> [Data below]:
******
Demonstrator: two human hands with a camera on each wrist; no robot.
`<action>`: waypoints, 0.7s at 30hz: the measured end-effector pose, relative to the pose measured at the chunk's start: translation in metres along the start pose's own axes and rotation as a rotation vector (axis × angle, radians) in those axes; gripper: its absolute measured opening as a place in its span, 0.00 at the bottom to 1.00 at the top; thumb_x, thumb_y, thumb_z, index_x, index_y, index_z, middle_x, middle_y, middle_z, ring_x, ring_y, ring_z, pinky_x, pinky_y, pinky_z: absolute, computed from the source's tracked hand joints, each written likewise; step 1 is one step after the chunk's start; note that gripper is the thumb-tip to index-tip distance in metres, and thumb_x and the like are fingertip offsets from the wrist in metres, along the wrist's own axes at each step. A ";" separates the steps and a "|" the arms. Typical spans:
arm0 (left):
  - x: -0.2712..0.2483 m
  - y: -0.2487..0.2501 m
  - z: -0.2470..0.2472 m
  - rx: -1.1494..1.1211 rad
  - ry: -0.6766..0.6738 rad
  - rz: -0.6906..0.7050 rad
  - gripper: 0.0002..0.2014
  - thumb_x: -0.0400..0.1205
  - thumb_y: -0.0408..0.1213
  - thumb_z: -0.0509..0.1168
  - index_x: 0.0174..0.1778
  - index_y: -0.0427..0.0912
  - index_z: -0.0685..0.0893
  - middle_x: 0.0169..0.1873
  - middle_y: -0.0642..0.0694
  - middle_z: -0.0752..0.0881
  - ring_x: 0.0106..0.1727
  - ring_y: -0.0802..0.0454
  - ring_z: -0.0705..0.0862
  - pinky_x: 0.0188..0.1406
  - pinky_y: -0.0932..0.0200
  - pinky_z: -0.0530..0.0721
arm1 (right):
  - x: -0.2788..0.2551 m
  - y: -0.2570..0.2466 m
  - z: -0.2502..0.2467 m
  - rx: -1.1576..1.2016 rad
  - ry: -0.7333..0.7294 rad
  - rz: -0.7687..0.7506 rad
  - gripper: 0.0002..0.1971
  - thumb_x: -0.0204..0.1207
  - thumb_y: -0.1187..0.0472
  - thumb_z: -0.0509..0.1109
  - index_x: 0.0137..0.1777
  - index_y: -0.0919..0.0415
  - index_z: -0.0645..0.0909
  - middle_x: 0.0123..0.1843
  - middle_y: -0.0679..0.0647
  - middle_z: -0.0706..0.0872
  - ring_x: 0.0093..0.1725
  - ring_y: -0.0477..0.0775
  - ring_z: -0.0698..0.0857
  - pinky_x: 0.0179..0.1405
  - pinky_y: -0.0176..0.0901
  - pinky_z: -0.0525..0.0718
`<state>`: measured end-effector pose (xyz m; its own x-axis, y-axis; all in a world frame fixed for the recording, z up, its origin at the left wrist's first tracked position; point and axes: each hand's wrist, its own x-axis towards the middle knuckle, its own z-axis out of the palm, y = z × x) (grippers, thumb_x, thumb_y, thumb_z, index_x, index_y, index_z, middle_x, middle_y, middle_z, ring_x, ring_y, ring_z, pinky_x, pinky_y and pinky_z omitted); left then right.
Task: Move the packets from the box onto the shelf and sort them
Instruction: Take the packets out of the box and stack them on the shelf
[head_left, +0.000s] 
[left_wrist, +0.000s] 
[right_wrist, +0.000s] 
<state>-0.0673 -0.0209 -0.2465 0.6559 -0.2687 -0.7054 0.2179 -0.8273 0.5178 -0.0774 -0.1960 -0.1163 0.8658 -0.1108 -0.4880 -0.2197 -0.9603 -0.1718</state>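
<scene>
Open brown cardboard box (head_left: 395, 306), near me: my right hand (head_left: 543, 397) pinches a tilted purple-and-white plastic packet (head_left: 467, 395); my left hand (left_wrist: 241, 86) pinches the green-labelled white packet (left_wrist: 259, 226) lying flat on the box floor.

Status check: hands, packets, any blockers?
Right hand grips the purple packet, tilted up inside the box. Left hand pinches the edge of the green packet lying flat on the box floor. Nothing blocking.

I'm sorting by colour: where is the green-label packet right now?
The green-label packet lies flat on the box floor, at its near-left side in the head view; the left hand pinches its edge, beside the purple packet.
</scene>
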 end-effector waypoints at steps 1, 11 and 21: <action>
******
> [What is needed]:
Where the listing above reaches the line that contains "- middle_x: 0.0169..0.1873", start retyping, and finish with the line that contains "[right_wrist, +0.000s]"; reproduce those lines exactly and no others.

> [Written answer]:
  - middle_x: 0.0169..0.1873
  - middle_y: -0.0642..0.0694
  - middle_z: -0.0752..0.0881
  - ring_x: 0.0106..0.1727
  - ring_y: -0.0802..0.0454
  - ring_z: -0.0705..0.0862
  - pinky_x: 0.0188..0.1406
  - pinky_y: -0.0932..0.0200
  - pinky_z: -0.0530..0.0721
arm1 (right):
  - x: -0.2788..0.2551 m
  - y: -0.2570..0.2466 m
  - z: -0.2502..0.2467 m
  - rx: -1.1576..1.2016 rad
  - ry: -0.7333..0.7294 rad
  - rz: -0.7687..0.7506 rad
  - gripper: 0.0002..0.1971
  - thumb_x: -0.0204..0.1207
  - thumb_y: -0.1187..0.0472
  - thumb_z: -0.0509..0.1109
  - index_x: 0.0137..0.1777
  - index_y: -0.0919..0.0415
  - index_z: -0.0645..0.0909
  - middle_x: 0.0123..0.1843
  - middle_y: -0.0679..0.0647
  - middle_z: -0.0706..0.0872
  - ring_x: 0.0093..0.1725
  - ring_y: -0.0477..0.0775
  - ring_z: -0.0698..0.0857
  - pinky_x: 0.0179..0.1405
  - pinky_y: -0.0176..0.0901
  - pinky_z: -0.0525..0.0718
`<state>`: measured end-effector pose (xyz m; its own x-axis, y-axis; all in a world frame fixed for the recording, z up, its origin at the left wrist's first tracked position; point and axes: each hand's wrist, its own x-axis towards the middle knuckle, its own z-axis out of the palm, y = z × x) (grippers, thumb_x, thumb_y, thumb_z, index_x, index_y, index_z, middle_x, middle_y, middle_z, ring_x, ring_y, ring_z, pinky_x, pinky_y and pinky_z omitted); left then right.
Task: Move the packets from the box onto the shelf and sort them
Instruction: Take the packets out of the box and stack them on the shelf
[head_left, +0.000s] 
[left_wrist, +0.000s] 
[right_wrist, +0.000s] 

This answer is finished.